The move would be part of a broader effort to limit U.S. investments into China, the source said, confirming an earlier report by Bloomberg that sent shockwaves through financial markets.
Shares of Alibaba Group Holding, JD.com, Pinduoduo, Baidu, Vipshop Holdings, Baozun and IQIYI fell between 2 per cent to 4 per cent in afternoon trading.
China’s yuan currency, traded in off shore markets, fell by 0.4 per cent against the dollar after the news to trade near its weakest against the greenback in about three weeks.
Exact mechanisms for how to delist the companies were yet to be worked out and any plan is subject to approval by President Donald Trump, who has given the green light to the discussion, Bloomberg reported citing a person close to the deliberations.
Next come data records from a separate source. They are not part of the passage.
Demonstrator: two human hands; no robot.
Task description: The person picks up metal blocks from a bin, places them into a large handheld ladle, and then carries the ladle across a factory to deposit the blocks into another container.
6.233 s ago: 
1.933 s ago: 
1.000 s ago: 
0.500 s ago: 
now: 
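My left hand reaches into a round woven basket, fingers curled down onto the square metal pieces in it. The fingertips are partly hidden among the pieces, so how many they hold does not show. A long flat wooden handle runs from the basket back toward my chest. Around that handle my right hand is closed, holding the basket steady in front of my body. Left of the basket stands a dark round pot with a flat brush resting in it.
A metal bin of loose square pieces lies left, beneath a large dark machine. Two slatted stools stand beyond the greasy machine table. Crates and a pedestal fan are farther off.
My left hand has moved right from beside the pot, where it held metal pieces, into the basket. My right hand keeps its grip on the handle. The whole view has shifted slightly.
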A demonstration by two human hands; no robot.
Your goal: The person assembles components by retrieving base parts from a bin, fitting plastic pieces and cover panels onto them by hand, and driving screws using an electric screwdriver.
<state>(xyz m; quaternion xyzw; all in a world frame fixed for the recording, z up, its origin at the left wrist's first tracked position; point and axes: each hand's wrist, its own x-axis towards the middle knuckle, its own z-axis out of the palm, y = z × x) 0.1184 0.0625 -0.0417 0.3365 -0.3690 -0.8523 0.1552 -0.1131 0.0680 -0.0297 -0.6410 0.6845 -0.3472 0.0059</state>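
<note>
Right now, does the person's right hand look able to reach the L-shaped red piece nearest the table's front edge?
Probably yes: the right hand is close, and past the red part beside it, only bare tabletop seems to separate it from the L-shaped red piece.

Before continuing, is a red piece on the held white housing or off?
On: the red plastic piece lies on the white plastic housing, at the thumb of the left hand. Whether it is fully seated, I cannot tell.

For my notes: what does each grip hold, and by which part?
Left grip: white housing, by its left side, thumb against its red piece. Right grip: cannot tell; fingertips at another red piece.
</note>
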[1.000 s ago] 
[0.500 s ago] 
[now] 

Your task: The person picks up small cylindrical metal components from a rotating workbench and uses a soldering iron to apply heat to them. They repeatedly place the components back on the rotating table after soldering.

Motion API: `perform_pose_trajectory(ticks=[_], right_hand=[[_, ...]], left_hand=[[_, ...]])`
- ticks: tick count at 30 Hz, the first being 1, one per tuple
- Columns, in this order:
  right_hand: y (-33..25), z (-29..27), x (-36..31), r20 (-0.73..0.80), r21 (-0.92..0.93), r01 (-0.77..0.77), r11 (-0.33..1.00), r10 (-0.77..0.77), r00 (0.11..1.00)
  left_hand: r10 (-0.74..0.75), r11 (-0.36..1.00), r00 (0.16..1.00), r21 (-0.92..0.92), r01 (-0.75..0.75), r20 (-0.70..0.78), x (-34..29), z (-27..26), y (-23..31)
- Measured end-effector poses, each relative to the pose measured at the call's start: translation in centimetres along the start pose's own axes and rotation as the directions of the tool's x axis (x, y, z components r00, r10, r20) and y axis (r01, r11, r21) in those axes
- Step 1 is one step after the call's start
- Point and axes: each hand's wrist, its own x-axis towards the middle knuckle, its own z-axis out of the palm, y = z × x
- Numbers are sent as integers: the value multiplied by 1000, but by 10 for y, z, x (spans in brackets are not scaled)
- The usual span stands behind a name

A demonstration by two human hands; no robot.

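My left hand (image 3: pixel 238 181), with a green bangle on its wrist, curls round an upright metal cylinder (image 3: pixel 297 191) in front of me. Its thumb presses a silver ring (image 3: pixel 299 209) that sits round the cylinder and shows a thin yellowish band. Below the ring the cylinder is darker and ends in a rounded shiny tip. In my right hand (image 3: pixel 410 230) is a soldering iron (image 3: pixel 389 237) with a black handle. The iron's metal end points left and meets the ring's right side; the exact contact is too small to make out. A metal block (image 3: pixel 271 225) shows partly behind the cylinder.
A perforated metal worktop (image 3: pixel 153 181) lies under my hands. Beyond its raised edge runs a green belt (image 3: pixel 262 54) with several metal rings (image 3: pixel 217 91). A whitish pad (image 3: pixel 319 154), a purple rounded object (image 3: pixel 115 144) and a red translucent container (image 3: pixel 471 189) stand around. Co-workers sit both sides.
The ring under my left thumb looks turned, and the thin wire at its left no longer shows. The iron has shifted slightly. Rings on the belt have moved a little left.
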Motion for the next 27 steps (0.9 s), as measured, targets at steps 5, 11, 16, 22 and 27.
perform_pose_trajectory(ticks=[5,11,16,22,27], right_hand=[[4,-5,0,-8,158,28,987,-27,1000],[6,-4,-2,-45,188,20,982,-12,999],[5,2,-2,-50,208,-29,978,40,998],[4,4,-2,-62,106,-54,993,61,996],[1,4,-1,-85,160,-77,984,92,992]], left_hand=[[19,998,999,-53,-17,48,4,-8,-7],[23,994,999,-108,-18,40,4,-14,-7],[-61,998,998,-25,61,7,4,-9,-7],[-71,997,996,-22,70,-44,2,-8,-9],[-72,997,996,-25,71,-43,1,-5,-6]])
Officials are also examining how the U.S. could put limits on the Chinese companies included in stock indexes managed by U.S. firms, although it was not clear how that would be done, the agency cited three sources as saying.
A bipartisan group of U.S. lawmakers in June introduced a bill to force Chinese companies listed on American stock exchanges to submit to regulatory oversight, including providing access to audits or face delisting.
Chinese authorities have long been reluctant to allow overseas regulators to inspect local accounting firms – including member firms of the Big Four international accounting networks — citing national security concerns.
As of February, there were 156 Chinese companies listed on the NASDAQ and New York Stock Exchanges, according to government data, including at least 11 state-owned firms.
NYSE declined to comment on Friday while Nasdaq, MSCI, S&P and FTSE Russell all did not immediately respond to requests for comment.
Trade talks between the United States and China are expected to resume next month after months of tit-for-tat moves by both sides which have weakened global growth and driven rollercoaster moves in markets.
“It’s all very disruptive, it just adds to uncertainty and its a big negative for business investment,” said Scott Brown, chief economist at investment bank Raymond James. He noted, however, that both sides have tended to use aggressive moves in the past as leverage ahead of talks.
“You never know if its a ploy to get some leverage,” he said.
Trump on Tuesday delivered a stinging rebuke to Beijing’s trade practices in a speech at the United Nations before a day later stoking hopes that the nearly 15-month standoff could be nearing an end.
“They want to make a deal very badly… It could happen sooner than you think,” he told reporters in New York on Wednesday.
The reports on Friday knocked around half a percent off the value of the S&P 500 and reduced the value of the largest U.S. exchange-traded fund tracking Chinese stocks, the iShares China Large-Cap ETF, by more than 1.4 per cent.